**Prompt:** Please copy the data shown below, word for word.

((

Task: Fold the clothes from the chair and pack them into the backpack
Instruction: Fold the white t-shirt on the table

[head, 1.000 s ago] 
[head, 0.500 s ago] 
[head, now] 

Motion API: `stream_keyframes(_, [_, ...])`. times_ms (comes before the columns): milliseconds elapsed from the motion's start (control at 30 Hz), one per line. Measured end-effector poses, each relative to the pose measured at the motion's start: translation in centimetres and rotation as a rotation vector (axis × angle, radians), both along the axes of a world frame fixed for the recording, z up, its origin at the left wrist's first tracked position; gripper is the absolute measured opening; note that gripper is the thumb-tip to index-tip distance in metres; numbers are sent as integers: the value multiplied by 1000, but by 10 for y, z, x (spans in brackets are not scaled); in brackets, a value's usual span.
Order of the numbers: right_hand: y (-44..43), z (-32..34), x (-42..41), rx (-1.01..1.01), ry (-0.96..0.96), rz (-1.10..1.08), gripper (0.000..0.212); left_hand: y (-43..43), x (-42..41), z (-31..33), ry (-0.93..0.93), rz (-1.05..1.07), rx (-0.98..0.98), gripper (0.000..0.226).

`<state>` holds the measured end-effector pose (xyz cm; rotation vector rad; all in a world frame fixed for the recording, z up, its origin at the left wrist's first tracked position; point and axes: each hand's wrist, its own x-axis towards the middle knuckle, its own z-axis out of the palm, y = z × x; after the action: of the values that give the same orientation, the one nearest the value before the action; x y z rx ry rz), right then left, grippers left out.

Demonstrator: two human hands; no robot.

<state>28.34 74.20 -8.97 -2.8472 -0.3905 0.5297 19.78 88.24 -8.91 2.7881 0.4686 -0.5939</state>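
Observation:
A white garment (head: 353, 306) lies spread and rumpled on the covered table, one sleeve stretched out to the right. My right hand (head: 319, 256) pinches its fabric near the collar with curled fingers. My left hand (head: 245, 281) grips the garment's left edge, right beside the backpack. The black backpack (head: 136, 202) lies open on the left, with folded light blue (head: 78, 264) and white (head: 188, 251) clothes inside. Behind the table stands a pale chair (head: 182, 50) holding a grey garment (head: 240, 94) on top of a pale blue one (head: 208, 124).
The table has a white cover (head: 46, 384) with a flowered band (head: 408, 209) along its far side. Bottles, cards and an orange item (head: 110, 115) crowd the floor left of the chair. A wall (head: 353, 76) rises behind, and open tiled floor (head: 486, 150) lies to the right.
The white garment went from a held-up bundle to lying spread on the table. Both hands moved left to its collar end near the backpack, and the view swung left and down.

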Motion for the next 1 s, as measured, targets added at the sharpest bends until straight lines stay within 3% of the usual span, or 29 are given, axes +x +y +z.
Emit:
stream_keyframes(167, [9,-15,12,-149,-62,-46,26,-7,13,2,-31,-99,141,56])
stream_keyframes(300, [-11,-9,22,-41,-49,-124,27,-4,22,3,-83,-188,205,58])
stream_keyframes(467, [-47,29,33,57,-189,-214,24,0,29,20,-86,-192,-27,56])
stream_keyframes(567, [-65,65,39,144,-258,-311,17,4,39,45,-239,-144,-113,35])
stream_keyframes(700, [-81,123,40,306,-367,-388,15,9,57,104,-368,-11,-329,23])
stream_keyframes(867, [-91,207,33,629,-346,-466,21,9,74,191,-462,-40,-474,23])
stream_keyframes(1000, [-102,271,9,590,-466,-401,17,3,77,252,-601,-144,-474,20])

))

**Problem solution:**
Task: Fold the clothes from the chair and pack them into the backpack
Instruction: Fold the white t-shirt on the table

[head, 1.000 s ago] 
[head, 0.500 s ago] 
[head, now] 

Motion API: `stream_keyframes(_, [_, ...])`. times_ms (comes before the columns): milliseconds elapsed from the motion's start (control at 30 Hz), one per line. Measured end-effector poses, each relative to the pose measured at the motion's start: translation in centimetres and rotation as a rotation vector (axis × angle, radians), both along the axes of a world frame fixed for the recording, z up, its origin at the left wrist's first tracked position; gripper is the absolute measured opening; note that gripper is the thumb-tip to index-tip distance in metres; numbers are sent as integers: the value multiplied by 1000, but by 10 for y, z, x (spans in brackets are not scaled); in brackets, a value's usual span.
Order of the numbers: right_hand: y (-44..43), z (-32..34), x (-42..41), rx (-1.01..1.01), ry (-0.96..0.96), rz (-1.10..1.08), gripper (0.000..0.212); left_hand: y (-43..43), x (-42..41), z (-31..33), ry (-0.93..0.93), rz (-1.05..1.07), rx (-0.98..0.98), gripper (0.000..0.226).

`<state>` holds the measured end-effector pose (xyz cm; rotation vector rad; all in a world frame fixed for the recording, z up, its origin at the left wrist's first tracked position; point and axes: each hand's wrist, its own x-axis towards the middle knuckle, its own z-axis out of the palm, y = z × x; after the action: of the values that give the same orientation, the one nearest the value before the action; x y z rx ry rz), right then left, grippers left out.

Demonstrator: two human hands; no robot.

<state>28.34 74.20 -8.97 -2.8472 -0.3905 0.5297 19.78 88.24 -8.91 2.7881 0.4686 -0.5939</state>
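Observation:
A white garment (head: 353, 306) lies spread and rumpled on the covered table, one sleeve stretched out to the right. My right hand (head: 319, 256) pinches its fabric near the collar with curled fingers. My left hand (head: 245, 281) grips the garment's left edge, right beside the backpack. The black backpack (head: 136, 202) lies open on the left, with folded light blue (head: 78, 264) and white (head: 188, 251) clothes inside. Behind the table stands a pale chair (head: 182, 50) holding a grey garment (head: 240, 94) on top of a pale blue one (head: 208, 124).
The table has a white cover (head: 46, 384) with a flowered band (head: 408, 209) along its far side. Bottles, cards and an orange item (head: 110, 115) crowd the floor left of the chair. A wall (head: 353, 76) rises behind, and open tiled floor (head: 486, 150) lies to the right.
The white garment went from a held-up bundle to lying spread on the table. Both hands moved left to its collar end near the backpack, and the view swung left and down.
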
Motion for the next 1 s, as measured, targets added at the sharpest bends until straight lines stay within 3% of the usual span, or 29 are given, axes +x +y +z.
Emit:
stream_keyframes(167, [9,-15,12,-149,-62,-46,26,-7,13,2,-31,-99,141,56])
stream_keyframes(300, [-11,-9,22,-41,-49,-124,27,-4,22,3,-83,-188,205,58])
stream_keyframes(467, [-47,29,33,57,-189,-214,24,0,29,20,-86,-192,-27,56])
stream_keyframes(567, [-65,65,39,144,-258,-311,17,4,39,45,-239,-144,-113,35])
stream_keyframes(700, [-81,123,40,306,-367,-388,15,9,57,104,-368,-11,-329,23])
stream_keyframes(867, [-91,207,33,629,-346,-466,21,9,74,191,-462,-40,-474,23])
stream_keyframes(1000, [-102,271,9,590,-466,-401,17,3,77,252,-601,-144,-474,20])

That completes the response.